Latest: Coronavirus in Spain figures (30 Apr)

Local authorities in northern Spain’s Pamplona have officially cancelled the San Fermín bull-running festival for the second year in a row because of the Covid-19 pandemic, as had been expected.

The mayor of Pamplona, Enrique Maya, said that new Coronavirus outbreaks, a high occupancy rate in local hospitals and a slow rollout of vaccination jabs were the reasons for calling off the festival

‘The festival cannot be organised overnight,’ Maya said on Monday during a news conference. ‘This is very hard.

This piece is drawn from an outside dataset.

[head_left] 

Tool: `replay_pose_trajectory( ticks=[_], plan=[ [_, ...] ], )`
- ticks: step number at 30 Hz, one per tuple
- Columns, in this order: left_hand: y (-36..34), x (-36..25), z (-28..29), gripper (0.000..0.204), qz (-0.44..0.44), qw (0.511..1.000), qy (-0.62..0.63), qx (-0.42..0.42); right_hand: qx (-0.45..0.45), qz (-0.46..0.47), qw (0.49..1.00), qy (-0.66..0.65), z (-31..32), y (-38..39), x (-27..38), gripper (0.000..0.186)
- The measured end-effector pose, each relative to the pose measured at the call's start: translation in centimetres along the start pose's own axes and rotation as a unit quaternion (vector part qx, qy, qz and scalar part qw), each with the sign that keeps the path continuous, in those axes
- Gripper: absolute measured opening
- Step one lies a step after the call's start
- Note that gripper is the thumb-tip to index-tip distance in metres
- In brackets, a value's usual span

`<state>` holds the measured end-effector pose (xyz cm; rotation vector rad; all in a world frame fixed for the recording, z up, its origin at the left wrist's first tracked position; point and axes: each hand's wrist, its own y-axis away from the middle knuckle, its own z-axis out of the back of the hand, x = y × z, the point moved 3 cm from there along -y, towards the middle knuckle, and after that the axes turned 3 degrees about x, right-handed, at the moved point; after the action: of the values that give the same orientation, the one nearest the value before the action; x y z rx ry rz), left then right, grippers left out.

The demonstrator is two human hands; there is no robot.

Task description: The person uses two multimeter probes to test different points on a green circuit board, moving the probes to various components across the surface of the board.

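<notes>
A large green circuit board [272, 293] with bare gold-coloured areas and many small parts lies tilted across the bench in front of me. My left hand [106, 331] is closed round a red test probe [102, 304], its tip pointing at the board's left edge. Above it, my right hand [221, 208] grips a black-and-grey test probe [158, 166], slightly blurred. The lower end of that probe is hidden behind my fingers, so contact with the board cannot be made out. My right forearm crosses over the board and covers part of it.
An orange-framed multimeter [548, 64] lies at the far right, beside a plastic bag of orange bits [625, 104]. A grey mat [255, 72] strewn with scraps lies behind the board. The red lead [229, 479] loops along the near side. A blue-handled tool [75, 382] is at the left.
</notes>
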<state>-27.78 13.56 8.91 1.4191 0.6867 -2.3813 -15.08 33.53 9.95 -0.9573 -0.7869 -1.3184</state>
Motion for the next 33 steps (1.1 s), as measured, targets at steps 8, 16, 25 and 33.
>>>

I never thought that this could happen.’

The annual Running of the Bulls festival in Pamplona normally starts on 7 July but in 2020 it was suspended due to Coronavirus. The president of the Navarra regional government, María Chivite, had also earlier announced that it would not be possible to hold the event this yer – but no official cancellation had been announced until today. 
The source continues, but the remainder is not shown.